→ Instructions for the task:
Exactly reproduce the data from its first line through the line with "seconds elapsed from", leaving out every line after it.
┌────────
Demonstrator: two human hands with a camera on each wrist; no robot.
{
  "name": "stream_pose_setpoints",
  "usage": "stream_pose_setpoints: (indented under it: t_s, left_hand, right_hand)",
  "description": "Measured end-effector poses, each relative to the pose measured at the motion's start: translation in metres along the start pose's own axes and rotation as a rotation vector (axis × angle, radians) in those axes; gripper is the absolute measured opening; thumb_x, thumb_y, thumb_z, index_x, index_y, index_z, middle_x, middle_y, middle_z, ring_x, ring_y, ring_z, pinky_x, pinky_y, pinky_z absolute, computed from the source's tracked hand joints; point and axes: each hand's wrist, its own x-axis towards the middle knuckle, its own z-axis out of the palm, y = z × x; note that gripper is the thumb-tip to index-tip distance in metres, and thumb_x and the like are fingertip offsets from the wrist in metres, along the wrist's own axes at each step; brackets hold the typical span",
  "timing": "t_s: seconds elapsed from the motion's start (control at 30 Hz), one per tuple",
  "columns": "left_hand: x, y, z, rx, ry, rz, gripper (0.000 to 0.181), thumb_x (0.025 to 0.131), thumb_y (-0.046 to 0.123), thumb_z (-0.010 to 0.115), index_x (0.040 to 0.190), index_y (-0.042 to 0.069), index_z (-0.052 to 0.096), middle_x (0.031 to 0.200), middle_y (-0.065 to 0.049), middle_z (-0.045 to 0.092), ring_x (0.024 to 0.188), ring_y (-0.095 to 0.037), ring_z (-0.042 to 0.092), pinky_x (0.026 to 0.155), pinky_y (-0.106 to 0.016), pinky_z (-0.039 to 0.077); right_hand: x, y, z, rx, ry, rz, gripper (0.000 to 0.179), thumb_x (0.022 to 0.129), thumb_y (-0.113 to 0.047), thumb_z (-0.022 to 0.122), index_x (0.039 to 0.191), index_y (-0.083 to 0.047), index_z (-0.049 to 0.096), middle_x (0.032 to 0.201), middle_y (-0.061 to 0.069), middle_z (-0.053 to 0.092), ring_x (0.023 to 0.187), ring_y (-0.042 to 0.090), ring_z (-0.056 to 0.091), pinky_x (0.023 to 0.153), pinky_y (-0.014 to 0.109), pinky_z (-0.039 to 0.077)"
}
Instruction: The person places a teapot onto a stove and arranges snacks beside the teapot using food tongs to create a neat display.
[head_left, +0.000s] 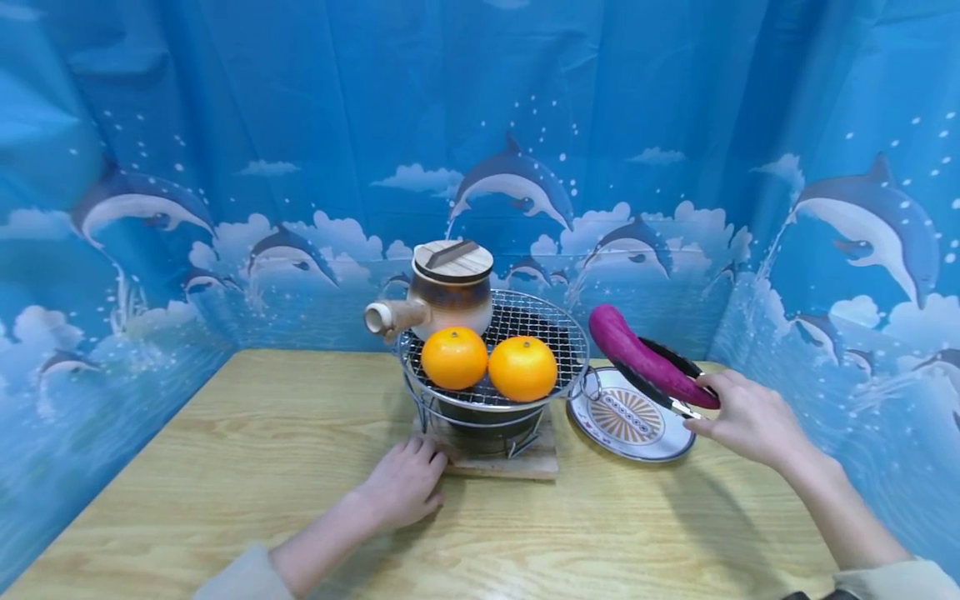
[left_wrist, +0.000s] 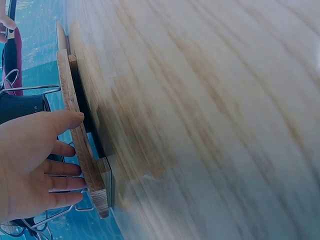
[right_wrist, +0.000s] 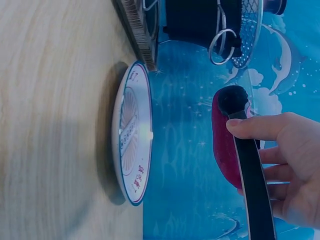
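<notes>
My right hand point(head_left: 757, 417) grips black-armed tongs point(right_wrist: 256, 190) with its thumb on one arm. Clamped between the tong arms is a long purple sweet potato point(head_left: 621, 340), held tilted in the air above the patterned plate point(head_left: 630, 427). In the right wrist view the sweet potato point(right_wrist: 224, 145) is partly hidden behind the tongs. My left hand point(head_left: 405, 483) rests by the front left corner of the wooden board point(head_left: 502, 468) under the grill stove. The left wrist view shows that hand point(left_wrist: 30, 160) with loosely extended fingers and its thumb at the board's edge point(left_wrist: 82, 137).
On the round wire mesh point(head_left: 525, 312) stand two oranges, a left one point(head_left: 453, 360) and a right one point(head_left: 522, 369), with a lidded clay pot point(head_left: 457, 298) behind them. The pot's handle point(head_left: 397, 317) sticks out leftward. A blue dolphin curtain point(head_left: 337, 167) encloses the wooden table point(head_left: 247, 442).
</notes>
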Motion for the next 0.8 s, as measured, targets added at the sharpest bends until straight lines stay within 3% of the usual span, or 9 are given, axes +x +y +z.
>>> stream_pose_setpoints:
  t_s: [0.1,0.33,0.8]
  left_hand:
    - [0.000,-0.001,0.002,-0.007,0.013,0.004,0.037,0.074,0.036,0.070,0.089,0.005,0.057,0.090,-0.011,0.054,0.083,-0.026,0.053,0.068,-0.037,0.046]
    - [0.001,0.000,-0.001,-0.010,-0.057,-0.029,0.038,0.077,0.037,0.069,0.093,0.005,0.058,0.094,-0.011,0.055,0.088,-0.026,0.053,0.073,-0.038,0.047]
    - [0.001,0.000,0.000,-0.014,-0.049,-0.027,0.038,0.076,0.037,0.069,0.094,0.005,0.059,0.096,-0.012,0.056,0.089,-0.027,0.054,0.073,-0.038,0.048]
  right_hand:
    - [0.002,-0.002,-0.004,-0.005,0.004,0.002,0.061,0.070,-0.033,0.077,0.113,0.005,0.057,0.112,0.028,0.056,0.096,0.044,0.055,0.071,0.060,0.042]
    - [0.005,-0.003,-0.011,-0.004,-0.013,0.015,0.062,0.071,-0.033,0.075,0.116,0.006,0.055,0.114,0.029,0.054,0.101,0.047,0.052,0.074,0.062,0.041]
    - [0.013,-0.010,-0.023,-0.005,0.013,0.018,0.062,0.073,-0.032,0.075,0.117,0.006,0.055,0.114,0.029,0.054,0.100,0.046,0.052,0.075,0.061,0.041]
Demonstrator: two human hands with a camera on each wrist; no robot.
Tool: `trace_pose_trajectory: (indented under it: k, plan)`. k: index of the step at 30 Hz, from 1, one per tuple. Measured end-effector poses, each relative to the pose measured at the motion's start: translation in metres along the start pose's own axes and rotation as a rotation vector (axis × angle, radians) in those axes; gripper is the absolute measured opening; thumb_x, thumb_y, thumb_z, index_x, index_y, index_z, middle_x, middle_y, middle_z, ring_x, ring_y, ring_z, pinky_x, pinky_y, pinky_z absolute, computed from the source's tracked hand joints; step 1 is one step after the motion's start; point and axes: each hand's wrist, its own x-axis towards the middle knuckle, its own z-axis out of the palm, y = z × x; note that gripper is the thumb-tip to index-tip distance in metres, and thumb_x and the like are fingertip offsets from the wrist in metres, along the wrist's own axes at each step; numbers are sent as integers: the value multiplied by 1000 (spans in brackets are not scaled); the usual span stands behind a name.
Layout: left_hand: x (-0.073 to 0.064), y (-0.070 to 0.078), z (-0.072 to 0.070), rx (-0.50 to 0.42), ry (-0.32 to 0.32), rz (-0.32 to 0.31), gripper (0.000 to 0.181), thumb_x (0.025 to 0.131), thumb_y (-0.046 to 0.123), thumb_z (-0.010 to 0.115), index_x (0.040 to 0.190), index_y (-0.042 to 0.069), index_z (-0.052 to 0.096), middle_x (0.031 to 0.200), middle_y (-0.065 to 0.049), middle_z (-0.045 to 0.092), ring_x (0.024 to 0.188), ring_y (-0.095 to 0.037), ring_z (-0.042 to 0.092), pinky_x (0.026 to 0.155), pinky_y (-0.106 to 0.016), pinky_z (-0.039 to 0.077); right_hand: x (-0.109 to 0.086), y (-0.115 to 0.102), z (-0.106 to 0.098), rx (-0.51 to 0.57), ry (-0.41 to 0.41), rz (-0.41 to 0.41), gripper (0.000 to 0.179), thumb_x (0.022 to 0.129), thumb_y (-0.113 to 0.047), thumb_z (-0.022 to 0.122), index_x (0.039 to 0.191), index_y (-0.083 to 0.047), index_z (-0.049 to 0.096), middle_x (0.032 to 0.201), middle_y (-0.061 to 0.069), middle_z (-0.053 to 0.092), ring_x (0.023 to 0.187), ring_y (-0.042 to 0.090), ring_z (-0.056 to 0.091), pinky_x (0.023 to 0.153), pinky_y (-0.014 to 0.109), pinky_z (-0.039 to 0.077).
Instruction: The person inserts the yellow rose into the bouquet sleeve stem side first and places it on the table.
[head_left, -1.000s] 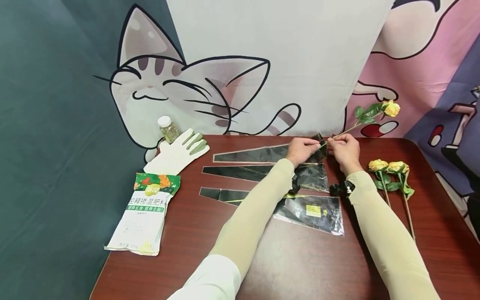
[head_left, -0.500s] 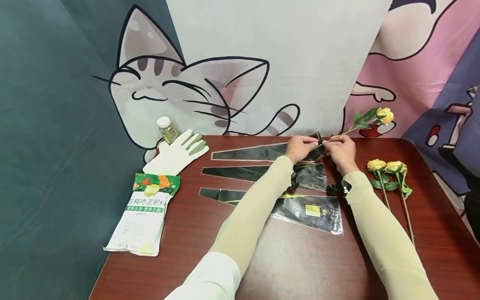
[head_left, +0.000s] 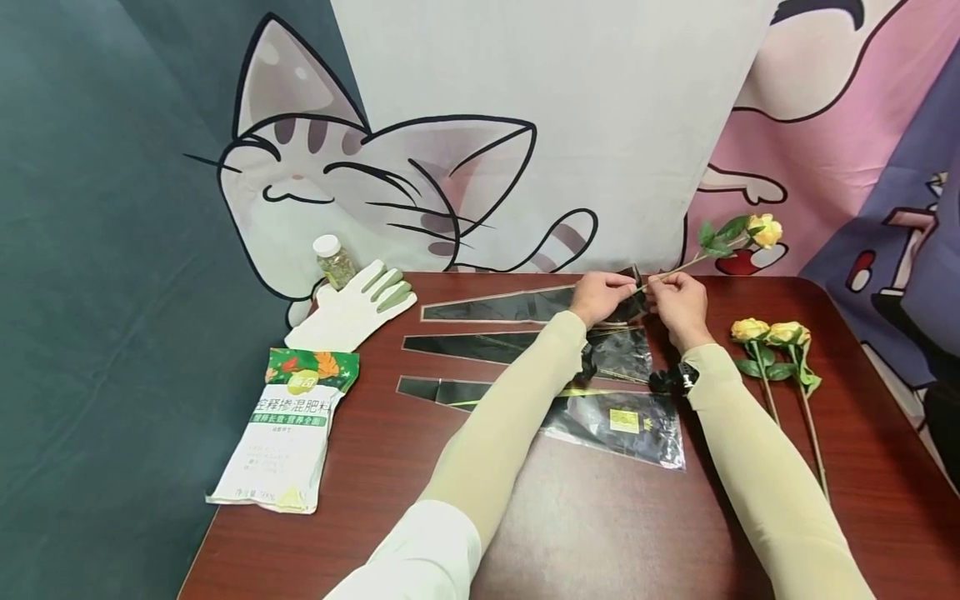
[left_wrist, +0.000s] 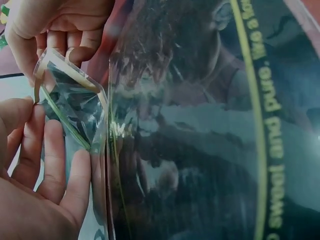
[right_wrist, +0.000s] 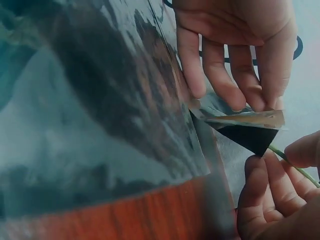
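My left hand (head_left: 600, 296) pinches the mouth edge of the farthest black-and-clear flower sleeve (head_left: 487, 308), lifting that end; its thumb and forefinger are at the corner in the left wrist view. Close beside it, my right hand (head_left: 681, 304) pinches the stem of a yellow rose (head_left: 765, 231) between thumb and fingers. The bloom and green leaves point up to the right. In the left wrist view the green stem (left_wrist: 67, 122) shows within the sleeve's raised mouth. Two more black-and-clear sleeves, the middle one (head_left: 465, 344) and the nearest one (head_left: 663, 425), lie flat in front.
Two yellow roses (head_left: 786, 334) lie at the right of the brown table (head_left: 585, 533). Along the left are a white-and-green glove (head_left: 348, 312), a white-capped jar (head_left: 335, 262) and a fertilizer bag (head_left: 288, 433). A cat-printed cloth (head_left: 480, 208) hangs behind the table.
My right hand has moved slightly left with the rose, toward the sleeve's mouth, and the bloom has dropped a little. My left hand keeps its pinch on the sleeve.
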Motion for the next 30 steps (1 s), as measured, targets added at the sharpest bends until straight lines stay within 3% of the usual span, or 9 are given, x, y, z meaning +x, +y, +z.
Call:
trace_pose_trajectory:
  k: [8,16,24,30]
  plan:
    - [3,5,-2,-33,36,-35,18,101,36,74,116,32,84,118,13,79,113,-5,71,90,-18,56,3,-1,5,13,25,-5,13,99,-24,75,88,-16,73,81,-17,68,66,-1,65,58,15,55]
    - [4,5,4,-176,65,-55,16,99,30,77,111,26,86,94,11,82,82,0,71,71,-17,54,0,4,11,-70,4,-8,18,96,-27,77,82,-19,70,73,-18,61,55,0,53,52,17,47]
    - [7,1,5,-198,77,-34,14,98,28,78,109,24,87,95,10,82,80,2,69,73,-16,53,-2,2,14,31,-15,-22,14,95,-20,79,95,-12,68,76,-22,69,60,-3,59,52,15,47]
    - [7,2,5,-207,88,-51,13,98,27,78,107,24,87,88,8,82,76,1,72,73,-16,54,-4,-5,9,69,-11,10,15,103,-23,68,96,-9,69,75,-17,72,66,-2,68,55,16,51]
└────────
→ Result of the exercise:
Demonstrator: two human hands with a camera on each wrist; no robot.
{
  "name": "stream_pose_setpoints",
  "usage": "stream_pose_setpoints: (indented under it: t_s, left_hand, right_hand)",
  "description": "Measured end-effector poses, each relative to the pose measured at the motion's start: translation in metres along the start pose's own axes and rotation as a rotation vector (axis × angle, radians) in those axes; gripper is the absolute measured opening; thumb_x, thumb_y, thumb_z, index_x, index_y, index_z, middle_x, middle_y, middle_z, ring_x, ring_y, ring_z, pinky_x, pinky_y, pinky_z absolute, computed from the source's tracked hand joints; point and axes: each hand's wrist, its own x-axis towards the middle knuckle, its own z-axis out of the palm, y = z × x; note that gripper is the thumb-tip to index-tip distance in metres, and thumb_x and the like are fingertip offsets from the wrist in metres, along the wrist's own axes at each step; brackets hold the typical span",
  "timing": "t_s: seconds elapsed from the motion's start (control at 30 Hz), one per tuple",

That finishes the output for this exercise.